Start of Data
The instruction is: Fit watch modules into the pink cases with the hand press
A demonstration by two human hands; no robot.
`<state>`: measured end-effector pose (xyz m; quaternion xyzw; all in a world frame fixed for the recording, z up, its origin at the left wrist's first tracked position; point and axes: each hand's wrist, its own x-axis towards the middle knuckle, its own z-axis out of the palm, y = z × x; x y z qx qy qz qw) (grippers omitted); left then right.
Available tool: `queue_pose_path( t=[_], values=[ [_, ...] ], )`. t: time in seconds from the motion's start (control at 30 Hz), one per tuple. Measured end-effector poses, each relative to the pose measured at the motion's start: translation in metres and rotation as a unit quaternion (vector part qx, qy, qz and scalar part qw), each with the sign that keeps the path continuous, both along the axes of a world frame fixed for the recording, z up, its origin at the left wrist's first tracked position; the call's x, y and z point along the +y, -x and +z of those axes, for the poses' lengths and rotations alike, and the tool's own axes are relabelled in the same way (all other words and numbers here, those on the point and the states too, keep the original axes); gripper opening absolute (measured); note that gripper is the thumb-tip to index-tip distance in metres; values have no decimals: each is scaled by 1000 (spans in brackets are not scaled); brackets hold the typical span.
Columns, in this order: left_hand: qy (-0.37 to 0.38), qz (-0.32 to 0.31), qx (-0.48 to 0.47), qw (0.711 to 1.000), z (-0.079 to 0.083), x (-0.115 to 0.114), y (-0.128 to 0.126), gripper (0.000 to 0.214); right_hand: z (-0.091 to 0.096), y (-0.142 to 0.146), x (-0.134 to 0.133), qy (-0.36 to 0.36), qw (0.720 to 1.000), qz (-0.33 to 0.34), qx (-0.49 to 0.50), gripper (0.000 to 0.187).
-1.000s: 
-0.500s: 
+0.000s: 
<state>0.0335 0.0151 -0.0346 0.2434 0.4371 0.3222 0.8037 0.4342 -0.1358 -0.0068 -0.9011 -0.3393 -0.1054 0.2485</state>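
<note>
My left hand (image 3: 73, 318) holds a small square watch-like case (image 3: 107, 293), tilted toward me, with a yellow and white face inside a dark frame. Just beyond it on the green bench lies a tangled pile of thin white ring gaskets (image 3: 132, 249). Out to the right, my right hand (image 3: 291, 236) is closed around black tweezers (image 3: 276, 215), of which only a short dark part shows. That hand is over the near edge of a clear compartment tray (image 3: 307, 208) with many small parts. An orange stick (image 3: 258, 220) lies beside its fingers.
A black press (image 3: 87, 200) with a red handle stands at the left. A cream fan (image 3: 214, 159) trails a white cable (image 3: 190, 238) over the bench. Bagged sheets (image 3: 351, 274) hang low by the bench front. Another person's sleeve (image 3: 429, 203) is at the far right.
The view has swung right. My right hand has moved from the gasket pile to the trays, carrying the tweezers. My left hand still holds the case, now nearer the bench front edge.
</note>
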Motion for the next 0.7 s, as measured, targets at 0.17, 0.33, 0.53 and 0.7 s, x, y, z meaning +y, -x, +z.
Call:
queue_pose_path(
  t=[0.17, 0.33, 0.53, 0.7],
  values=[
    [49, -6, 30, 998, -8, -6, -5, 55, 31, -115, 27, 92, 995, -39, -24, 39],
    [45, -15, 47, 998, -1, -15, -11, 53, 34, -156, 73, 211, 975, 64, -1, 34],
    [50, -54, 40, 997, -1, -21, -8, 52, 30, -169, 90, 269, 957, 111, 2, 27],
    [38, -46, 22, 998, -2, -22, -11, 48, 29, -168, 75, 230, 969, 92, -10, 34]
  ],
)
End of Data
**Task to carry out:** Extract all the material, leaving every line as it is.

**Task response:**
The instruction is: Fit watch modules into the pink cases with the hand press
A demonstration by two human hands; no robot.
`<state>`: measured end-effector pose (xyz m; quaternion xyzw; all in a world frame fixed for the recording, z up, its origin at the left wrist's first tracked position; point and axes: each hand's wrist, its own x-axis towards the middle knuckle, its own z-axis out of the palm, y = z × x; x y z qx qy qz qw) (grippers omitted); left then right.
Available tool: `queue_pose_path( t=[_], values=[ [_, ...] ], )`. t: time in seconds from the motion's start (control at 30 Hz), one per tuple. Measured end-effector poses, each relative to the pose measured at the motion's start: translation in metres and rotation as a unit quaternion (vector part qx, qy, qz and scalar part qw), each with the sign that keeps the path continuous, both along the axes of a world frame fixed for the recording, z up, its origin at the left wrist's first tracked position; the call's x, y and z point along the +y, -x and +z of those axes, for the poses' lengths and rotations alike, and the tool's own axes are relabelled in the same way (all other words and numbers here, those on the point and the states too, keep the original axes); gripper opening absolute (measured); note that gripper is the thumb-tip to index-tip distance in metres; values have no decimals: each is scaled by 1000 (spans in brackets are not scaled); brackets hold the typical span.
Columns, in this order: left_hand: qy (-0.37 to 0.38), qz (-0.32 to 0.31), qx (-0.48 to 0.47), qw (0.711 to 1.000), z (-0.079 to 0.083), x (-0.115 to 0.114), y (-0.128 to 0.126), gripper (0.000 to 0.214); right_hand: z (-0.091 to 0.096), y (-0.142 to 0.146), x (-0.134 to 0.133), qy (-0.36 to 0.36), qw (0.720 to 1.000), qz (-0.33 to 0.34), qx (-0.49 to 0.50), gripper (0.000 to 0.187).
-1.000s: 
-0.500s: 
+0.000s: 
<state>0.0335 0.0151 -0.0346 0.2434 0.4371 0.3222 0.8037 0.4342 -0.1358 -0.0068 -0.9011 -0.3393 -0.1054 0.2485</state>
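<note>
My left hand (image 3: 73, 318) holds a small square watch-like case (image 3: 107, 293), tilted toward me, with a yellow and white face inside a dark frame. Just beyond it on the green bench lies a tangled pile of thin white ring gaskets (image 3: 132, 249). Out to the right, my right hand (image 3: 291, 236) is closed around black tweezers (image 3: 276, 215), of which only a short dark part shows. That hand is over the near edge of a clear compartment tray (image 3: 307, 208) with many small parts. An orange stick (image 3: 258, 220) lies beside its fingers.
A black press (image 3: 87, 200) with a red handle stands at the left. A cream fan (image 3: 214, 159) trails a white cable (image 3: 190, 238) over the bench. Bagged sheets (image 3: 351, 274) hang low by the bench front. Another person's sleeve (image 3: 429, 203) is at the far right.
The view has swung right. My right hand has moved from the gasket pile to the trays, carrying the tweezers. My left hand still holds the case, now nearer the bench front edge.
</note>
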Motion for the next 0.7 s, as measured, targets at 0.17, 0.33, 0.53 and 0.7 s, x, y, z meaning +y, -x, +z.
Call:
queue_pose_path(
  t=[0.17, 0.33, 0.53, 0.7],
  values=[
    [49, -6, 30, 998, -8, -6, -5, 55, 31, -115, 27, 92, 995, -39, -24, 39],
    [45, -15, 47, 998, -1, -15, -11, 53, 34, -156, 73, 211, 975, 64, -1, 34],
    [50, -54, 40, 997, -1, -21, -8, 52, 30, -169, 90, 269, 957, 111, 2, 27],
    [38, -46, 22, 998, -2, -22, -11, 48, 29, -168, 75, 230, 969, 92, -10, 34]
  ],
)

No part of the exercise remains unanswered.